Can We Appropriate the Rich? (Re: Surplus NOT from Capital Gains Receipts

Nathan Newman nathan.newman at yale.edu
Thu Jul 27 08:01:59 PDT 2000


I am changing the header because this is the real disagreement between Max and I. He argues that social democracy really should not aim to expropriate the wealthy but should instead tax the working class heavily to pay for a robust welfare state. On this we disagree, both philosophically and on the empirical possibilities.

But to the heart of the disagreement:

I wrote:


> > So from your arguments, the basic message seems to be,
> forget tax-the-rich
> > politics-- go for growth. Now you obviously favor
> Keynesian-based demand
> > side growth, but you still seem to be making the case that
> taxing the rich
> > makes little difference compared to such a growth
> strategy.

Max wrote:


> Actually in the article I posted some months ago, now part
> of the URPE reader,
> I did argue for discounting tax-the-rich politics, but in
> favor of big tax/big spending
> politics. I also provided a bunch of numbers on how little
> taxing the rich or
> corporations does for the social-democratic cause...
> Under really-existing social-democracy, the little
> people pay a heap of taxes, and get a heap of social
> insurance and
> public services in return.
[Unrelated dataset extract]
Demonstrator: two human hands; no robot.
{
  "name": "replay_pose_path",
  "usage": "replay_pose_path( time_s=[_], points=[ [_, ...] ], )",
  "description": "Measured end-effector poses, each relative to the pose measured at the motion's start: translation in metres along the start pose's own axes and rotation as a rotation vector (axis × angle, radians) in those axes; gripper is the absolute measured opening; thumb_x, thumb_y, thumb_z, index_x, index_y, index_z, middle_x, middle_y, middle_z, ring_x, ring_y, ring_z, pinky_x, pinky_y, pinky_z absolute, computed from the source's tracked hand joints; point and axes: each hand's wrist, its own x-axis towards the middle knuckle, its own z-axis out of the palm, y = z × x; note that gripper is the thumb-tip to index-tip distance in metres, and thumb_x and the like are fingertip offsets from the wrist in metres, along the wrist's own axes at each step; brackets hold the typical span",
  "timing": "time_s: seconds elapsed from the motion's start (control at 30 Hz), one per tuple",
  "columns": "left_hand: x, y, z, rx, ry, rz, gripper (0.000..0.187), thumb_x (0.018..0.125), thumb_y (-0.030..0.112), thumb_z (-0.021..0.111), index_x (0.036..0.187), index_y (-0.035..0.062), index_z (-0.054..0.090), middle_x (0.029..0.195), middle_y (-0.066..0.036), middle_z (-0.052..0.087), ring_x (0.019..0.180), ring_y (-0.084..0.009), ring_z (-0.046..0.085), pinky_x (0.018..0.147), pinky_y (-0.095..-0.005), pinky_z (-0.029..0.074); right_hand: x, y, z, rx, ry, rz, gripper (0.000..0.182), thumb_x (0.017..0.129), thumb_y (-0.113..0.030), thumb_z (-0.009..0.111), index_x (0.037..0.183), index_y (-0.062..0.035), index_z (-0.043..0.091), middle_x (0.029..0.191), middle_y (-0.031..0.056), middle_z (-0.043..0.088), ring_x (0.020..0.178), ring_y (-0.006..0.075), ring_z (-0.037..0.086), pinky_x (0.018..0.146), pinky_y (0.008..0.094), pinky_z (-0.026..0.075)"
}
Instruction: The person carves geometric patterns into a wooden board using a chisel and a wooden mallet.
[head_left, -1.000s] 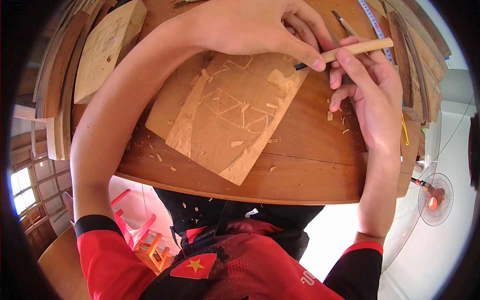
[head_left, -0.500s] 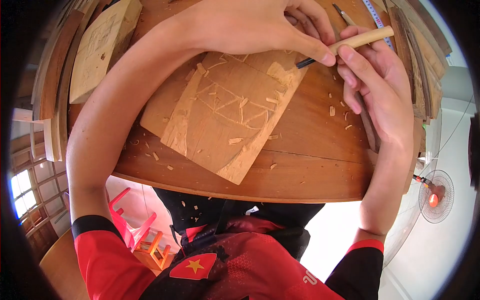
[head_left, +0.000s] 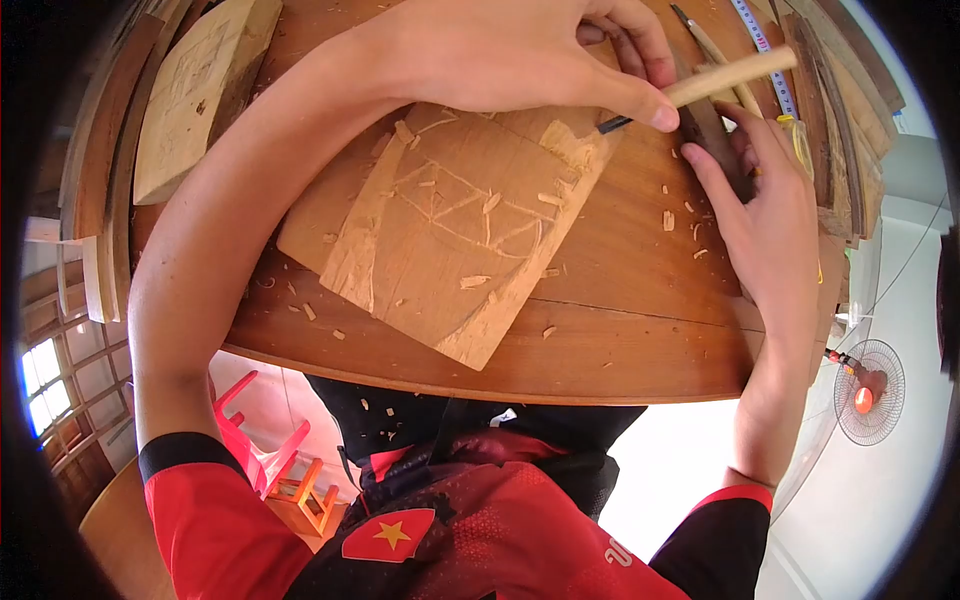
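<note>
My left hand [head_left: 560, 60] reaches across the top of the carved board and is closed on a chisel with a pale round wooden handle [head_left: 735, 76]. The chisel's dark blade [head_left: 614, 125] points down-left by the board's upper right edge. To the right, my right hand [head_left: 765, 200] has its thumb and fingers around a dark wooden stick [head_left: 708, 128] on the table. The flat wooden board [head_left: 450, 250] bears carved grooves and cut-away edges, with loose chips on it.
Chips lie scattered on the brown table [head_left: 620, 350]. A thick wood block [head_left: 200, 100] stands at left; wooden planks flank both sides. Another tool [head_left: 705, 45] and a tape measure [head_left: 765, 50] lie at upper right. A fan [head_left: 870, 392] is at far right.
My right hand has let go of the chisel handle and moved down onto the dark wooden stick. The chisel stays in my left hand, slightly shifted.
</note>
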Motion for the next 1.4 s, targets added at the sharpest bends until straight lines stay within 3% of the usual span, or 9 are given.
replay_pose_path(
  time_s=[0.13, 0.23, 0.3, 0.43, 0.67, 0.77, 0.97, 1.13, 1.4],
  points=[
    [0.005, -0.017, 0.011, 0.150, 0.094, 0.109, 0.035, 0.097, 0.030, 0.075, 0.111, -0.0018, 0.072, 0.091, -0.009, 0.075, 0.084, -0.0124, 0.068, 0.077, -0.0282, 0.054, 0.002, 0.016, -0.004, -0.038, 0.098, -0.122, 0.039, 0.098, -0.030, 0.069, 0.125, -0.0011, 0.064, 0.098, 0.0104, 0.068, 0.074, 0.0155, 0.061, 0.066, 0.0331, 0.050],
    [0.003, -0.012, 0.006, 0.085, 0.053, 0.019, 0.035, 0.097, 0.030, 0.074, 0.110, -0.0022, 0.072, 0.090, -0.010, 0.075, 0.084, -0.0134, 0.068, 0.078, -0.0295, 0.054, -0.005, 0.001, -0.039, 0.390, 0.059, 0.376, 0.039, 0.105, -0.033, 0.060, 0.127, -0.0001, 0.062, 0.094, 0.0097, 0.067, 0.068, 0.0103, 0.058, 0.058, 0.0271, 0.046],
    [-0.001, -0.004, 0.000, 0.020, 0.009, 0.010, 0.035, 0.097, 0.030, 0.074, 0.109, -0.0024, 0.072, 0.090, -0.010, 0.075, 0.084, -0.0141, 0.068, 0.078, -0.0301, 0.054, -0.014, 0.039, -0.075, 0.822, -0.003, 0.340, 0.043, 0.109, -0.033, 0.052, 0.133, 0.0019, 0.058, 0.092, 0.0072, 0.065, 0.060, 0.0053, 0.051, 0.050, 0.0202, 0.040],
    [0.008, -0.018, 0.010, 0.090, 0.063, 0.071, 0.035, 0.096, 0.030, 0.075, 0.108, -0.0027, 0.073, 0.089, -0.011, 0.075, 0.084, -0.0150, 0.068, 0.078, -0.0302, 0.054, -0.017, 0.048, -0.089, 0.631, -0.191, 0.310, 0.036, 0.110, -0.031, 0.049, 0.119, 0.0025, 0.058, 0.092, 0.0055, 0.063, 0.052, 0.0023, 0.044, 0.044, 0.0185, 0.037],
    [-0.003, -0.004, 0.014, 0.231, 0.132, 0.029, 0.036, 0.096, 0.032, 0.075, 0.106, -0.0025, 0.072, 0.088, -0.010, 0.073, 0.081, -0.0141, 0.065, 0.077, -0.0292, 0.053, -0.010, 0.079, -0.108, 0.757, -0.354, 0.313, 0.036, 0.112, -0.034, 0.047, 0.110, 0.0006, 0.058, 0.084, 0.0031, 0.058, 0.049, 0.0020, 0.043, 0.041, 0.0179, 0.037],
    [0.006, -0.012, 0.014, 0.211, 0.125, -0.037, 0.036, 0.096, 0.031, 0.075, 0.106, -0.0028, 0.072, 0.084, -0.007, 0.070, 0.078, -0.0125, 0.062, 0.074, -0.0284, 0.052, -0.009, 0.067, -0.104, 0.708, -0.254, 0.363, 0.037, 0.111, -0.035, 0.047, 0.104, -0.0012, 0.059, 0.080, 0.0026, 0.058, 0.047, 0.0023, 0.041, 0.038, 0.0198, 0.033],
    [0.005, 0.019, 0.012, 0.212, 0.055, -0.230, 0.035, 0.096, 0.030, 0.074, 0.105, -0.0034, 0.071, 0.080, -0.005, 0.067, 0.073, -0.0113, 0.058, 0.068, -0.0291, 0.049, 0.001, 0.086, -0.105, 0.675, -0.363, 0.311, 0.037, 0.111, -0.037, 0.048, 0.101, -0.0031, 0.059, 0.076, 0.0014, 0.056, 0.046, 0.0024, 0.040, 0.037, 0.0202, 0.034],
    [-0.007, 0.001, 0.024, 0.314, 0.206, 0.010, 0.035, 0.097, 0.030, 0.073, 0.103, -0.0048, 0.070, 0.080, -0.006, 0.066, 0.072, -0.0124, 0.059, 0.067, -0.0291, 0.050, 0.010, 0.092, -0.108, 0.654, -0.422, 0.301, 0.036, 0.111, -0.036, 0.048, 0.103, -0.0024, 0.059, 0.079, 0.0021, 0.058, 0.047, 0.0026, 0.041, 0.038, 0.0195, 0.035],
    [-0.007, 0.000, 0.019, 0.290, 0.144, 0.071, 0.032, 0.098, 0.027, 0.071, 0.102, -0.0045, 0.068, 0.079, -0.007, 0.067, 0.071, -0.0134, 0.059, 0.066, -0.0301, 0.049, 0.009, 0.085, -0.106, 0.691, -0.419, 0.301, 0.037, 0.110, -0.036, 0.051, 0.111, 0.0005, 0.058, 0.087, 0.0035, 0.060, 0.052, 0.0024, 0.044, 0.039, 0.0188, 0.037]
  ],
)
The lone exception is Sweden,
> which has
> the best of both worlds.

First, the emperics. Since the richest 1% already pay $300 billion per year right now, just doubling the income tax they pay yields an additional $300 billion per year, a quite healthy addition to the welfare state without having to tax the working class at all. Expanding the increased taxes to the larger class of near-rich (all of the top 5%) would yield an additional $200 billion per year for a grand total of $500 billion in additional revenue. Add in full taxation of capital gains and closing other loopholes that allow the wealthy to hide income and there is plenty of wealth to expand welfare states without taxing the working class.

Now, there is the core issue Max and I are arguing over-- whether the 1993 bill achieved any such appropriation beyond economic growth. The numbers show that the effective tax rate paid by the very wealthiest tax payers grew significantly, in the case of those making $1 million per year or more, going from 26.8% of income to 31.7% of income - an 18% increase in taxation rates. Even the just-sortof-rich from $200-$500,000 per year had a 9% increase in effective tax rates, more than Max's argument of only a 5% or so increase.
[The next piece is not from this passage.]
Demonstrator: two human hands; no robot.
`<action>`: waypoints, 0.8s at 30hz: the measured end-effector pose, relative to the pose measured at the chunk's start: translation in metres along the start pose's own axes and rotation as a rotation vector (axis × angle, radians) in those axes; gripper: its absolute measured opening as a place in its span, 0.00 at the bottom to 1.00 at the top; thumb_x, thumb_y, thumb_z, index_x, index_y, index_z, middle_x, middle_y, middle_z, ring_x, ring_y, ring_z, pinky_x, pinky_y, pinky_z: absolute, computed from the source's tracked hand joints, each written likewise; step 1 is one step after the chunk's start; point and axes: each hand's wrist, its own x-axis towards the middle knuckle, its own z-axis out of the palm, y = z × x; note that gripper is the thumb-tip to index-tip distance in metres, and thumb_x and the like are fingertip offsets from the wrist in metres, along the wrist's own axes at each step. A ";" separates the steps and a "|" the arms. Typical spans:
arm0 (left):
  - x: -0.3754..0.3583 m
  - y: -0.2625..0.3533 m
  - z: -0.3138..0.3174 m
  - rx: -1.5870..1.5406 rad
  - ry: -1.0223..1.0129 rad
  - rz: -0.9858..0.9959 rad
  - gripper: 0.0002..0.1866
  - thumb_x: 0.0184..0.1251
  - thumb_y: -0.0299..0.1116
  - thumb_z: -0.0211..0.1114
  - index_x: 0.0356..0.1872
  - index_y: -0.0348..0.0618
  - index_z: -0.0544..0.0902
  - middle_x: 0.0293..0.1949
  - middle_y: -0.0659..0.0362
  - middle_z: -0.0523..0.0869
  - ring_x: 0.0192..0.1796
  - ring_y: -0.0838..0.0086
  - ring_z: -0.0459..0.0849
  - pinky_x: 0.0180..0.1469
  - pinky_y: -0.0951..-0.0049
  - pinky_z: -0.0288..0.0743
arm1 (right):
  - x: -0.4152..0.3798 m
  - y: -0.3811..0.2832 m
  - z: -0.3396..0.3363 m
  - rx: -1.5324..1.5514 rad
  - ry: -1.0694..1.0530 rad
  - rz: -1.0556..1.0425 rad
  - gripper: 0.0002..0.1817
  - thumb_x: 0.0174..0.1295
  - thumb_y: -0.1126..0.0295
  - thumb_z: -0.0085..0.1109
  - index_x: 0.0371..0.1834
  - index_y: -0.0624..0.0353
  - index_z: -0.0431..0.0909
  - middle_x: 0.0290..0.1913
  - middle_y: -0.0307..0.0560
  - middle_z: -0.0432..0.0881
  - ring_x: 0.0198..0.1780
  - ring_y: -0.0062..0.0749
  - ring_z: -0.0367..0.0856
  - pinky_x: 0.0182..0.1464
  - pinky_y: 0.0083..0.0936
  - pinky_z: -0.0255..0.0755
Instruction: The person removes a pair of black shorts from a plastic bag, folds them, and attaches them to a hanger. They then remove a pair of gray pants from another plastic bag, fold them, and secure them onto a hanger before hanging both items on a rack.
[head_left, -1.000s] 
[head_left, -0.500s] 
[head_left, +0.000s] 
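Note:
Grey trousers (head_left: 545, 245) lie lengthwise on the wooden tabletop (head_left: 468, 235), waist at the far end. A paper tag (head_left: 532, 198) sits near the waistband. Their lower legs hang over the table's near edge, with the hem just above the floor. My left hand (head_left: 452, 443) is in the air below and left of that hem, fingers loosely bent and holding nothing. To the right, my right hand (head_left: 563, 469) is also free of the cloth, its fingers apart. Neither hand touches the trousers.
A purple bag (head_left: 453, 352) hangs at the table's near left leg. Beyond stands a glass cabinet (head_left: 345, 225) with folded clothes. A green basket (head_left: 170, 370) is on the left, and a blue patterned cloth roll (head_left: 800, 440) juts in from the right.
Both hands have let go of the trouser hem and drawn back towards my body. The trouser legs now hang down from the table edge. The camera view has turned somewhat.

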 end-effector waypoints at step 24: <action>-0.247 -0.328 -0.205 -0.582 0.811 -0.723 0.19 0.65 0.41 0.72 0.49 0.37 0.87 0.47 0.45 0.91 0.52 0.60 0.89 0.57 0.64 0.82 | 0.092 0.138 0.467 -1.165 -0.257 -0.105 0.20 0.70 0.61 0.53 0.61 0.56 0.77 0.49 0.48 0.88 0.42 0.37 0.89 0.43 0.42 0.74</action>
And note from the tables below, the $1 million plus folks pay more taxes than the marginally rich, so the 18% increase in effective tax rates for that group was very significant. And these numbers only go up to 1996, so the total dollar amounts continued to grow.

Effective tax rates

1992 1996 200,000 to 500,000 23.2 25.3 500,000 to 1,000,000 25.8 30.1 1,000,000 or More 26.8 31.7

Total Income Tax Paid (1996 dollars)

1992 1996 200,000 to 500,000 62.0 86.4 500,000 to 1,000,000 27.3 43.8 1,000,000 or More 57.4 97.7

The point is that the 1993 tax bill increased taxes on the very wealthiest folks to the tune of tens of billions of dollars per year. Doubling the effective tax rate on just those making $1 million per year would yield by itself over $100 billion per year.

Max's argument for taxing the workign class to pay for a welfare state seems like a rather massive retreat from socialism, even from traditional social democracy. Sure there are some goods that are better bought collectively, but charging everyone through taxes for the health care, schools and retirement does not seem like much of an advancement.
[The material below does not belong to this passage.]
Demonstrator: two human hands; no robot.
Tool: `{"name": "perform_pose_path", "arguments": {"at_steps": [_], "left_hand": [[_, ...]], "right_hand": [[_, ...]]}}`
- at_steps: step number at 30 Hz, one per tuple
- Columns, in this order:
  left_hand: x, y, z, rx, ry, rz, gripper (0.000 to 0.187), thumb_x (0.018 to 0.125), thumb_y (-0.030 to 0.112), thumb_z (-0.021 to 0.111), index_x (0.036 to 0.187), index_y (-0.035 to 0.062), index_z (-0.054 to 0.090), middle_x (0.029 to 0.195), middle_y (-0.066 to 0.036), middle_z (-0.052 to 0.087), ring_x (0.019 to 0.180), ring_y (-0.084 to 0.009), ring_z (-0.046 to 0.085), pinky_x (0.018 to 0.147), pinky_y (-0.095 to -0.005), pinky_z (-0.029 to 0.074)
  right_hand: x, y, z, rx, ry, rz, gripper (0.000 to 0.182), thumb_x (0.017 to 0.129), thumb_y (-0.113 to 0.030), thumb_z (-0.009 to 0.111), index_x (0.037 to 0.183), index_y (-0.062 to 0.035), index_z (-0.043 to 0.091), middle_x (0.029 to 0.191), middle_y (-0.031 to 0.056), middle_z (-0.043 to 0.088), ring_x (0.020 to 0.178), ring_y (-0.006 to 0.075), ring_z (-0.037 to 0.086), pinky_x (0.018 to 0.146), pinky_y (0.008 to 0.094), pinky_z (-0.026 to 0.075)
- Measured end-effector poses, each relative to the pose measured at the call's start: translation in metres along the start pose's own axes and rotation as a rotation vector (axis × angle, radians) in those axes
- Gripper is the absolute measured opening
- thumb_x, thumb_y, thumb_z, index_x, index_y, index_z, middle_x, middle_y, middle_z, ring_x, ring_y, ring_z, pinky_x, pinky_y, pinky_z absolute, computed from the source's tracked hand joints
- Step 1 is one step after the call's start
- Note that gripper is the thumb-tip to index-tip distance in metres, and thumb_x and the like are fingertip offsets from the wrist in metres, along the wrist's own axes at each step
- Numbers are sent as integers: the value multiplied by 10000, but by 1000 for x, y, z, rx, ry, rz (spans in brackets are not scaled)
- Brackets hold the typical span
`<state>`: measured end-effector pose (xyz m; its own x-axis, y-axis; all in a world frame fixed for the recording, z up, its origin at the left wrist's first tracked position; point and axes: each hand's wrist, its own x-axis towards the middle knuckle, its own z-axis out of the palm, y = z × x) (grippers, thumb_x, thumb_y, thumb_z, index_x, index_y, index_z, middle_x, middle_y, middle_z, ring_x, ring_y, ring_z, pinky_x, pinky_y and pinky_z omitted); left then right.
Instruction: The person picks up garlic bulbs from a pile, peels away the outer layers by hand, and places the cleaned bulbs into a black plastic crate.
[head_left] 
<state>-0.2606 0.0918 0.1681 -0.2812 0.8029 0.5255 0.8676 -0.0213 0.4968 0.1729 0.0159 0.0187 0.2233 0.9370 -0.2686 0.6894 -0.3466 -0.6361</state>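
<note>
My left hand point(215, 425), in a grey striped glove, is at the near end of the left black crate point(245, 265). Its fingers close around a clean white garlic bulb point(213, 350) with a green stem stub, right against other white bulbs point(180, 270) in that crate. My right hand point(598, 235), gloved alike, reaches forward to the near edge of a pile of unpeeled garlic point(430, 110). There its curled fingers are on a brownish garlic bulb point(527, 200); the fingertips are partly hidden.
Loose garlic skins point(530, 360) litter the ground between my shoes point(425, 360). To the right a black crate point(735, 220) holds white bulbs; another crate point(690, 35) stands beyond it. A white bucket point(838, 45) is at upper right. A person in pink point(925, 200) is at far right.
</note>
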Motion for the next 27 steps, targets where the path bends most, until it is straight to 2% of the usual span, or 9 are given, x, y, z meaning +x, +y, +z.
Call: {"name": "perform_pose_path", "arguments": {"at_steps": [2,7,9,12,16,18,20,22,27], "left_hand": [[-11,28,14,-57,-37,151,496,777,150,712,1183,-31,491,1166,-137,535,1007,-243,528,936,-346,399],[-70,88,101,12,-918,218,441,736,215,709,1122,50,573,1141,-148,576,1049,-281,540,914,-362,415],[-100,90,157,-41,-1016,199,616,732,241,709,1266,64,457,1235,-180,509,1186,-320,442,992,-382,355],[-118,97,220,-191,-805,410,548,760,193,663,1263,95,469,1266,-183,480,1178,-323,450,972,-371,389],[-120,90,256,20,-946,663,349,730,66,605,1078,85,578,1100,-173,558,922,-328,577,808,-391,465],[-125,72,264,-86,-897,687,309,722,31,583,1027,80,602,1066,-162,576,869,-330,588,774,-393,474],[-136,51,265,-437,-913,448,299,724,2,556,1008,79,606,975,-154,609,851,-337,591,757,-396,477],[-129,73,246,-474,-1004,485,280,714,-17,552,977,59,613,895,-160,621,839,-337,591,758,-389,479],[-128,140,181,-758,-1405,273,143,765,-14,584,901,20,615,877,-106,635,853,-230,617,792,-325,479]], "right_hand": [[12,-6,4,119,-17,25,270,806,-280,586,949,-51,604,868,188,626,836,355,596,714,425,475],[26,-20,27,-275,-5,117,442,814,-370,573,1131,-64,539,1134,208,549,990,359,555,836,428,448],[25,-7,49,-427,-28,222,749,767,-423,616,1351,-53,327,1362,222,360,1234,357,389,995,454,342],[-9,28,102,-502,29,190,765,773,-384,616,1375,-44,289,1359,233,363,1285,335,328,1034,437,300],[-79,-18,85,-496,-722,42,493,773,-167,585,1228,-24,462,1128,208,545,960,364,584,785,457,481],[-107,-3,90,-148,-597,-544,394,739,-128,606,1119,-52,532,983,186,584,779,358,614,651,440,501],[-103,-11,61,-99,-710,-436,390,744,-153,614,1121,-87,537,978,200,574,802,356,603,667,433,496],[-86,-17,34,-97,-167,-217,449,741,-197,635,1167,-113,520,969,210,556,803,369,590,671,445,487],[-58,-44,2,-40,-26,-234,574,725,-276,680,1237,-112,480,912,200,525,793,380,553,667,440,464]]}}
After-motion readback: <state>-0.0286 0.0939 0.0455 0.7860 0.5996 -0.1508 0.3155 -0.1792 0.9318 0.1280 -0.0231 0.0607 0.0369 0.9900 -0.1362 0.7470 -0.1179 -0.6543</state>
Worse, the welfare states of Europe and folks in the US enjoy the standard of living we do to even attempt such self-payment only because of massive expropriate of the labor of third world workers producing consumer goods as sub-level wages. The goal of any real socialist or even social democratic moevment has to aim for expropriation of the income (at minimum) of the first world wealthy to pay not only for a welfare state here but for redistribution globally.

Obviously, taxation is only one path to that redistribution. Strong labor unions and direct expropriation through increasing the wage share of the wage-profit split is another key part of socialist redistribution goals.

But tax-the-rich politics are key, since "tax revolts" among the working class has been a key tool of conservatives in splitting working class movements. Keeping taxes low on working class folks while soaking the rich is key to a broad range of socialist goals.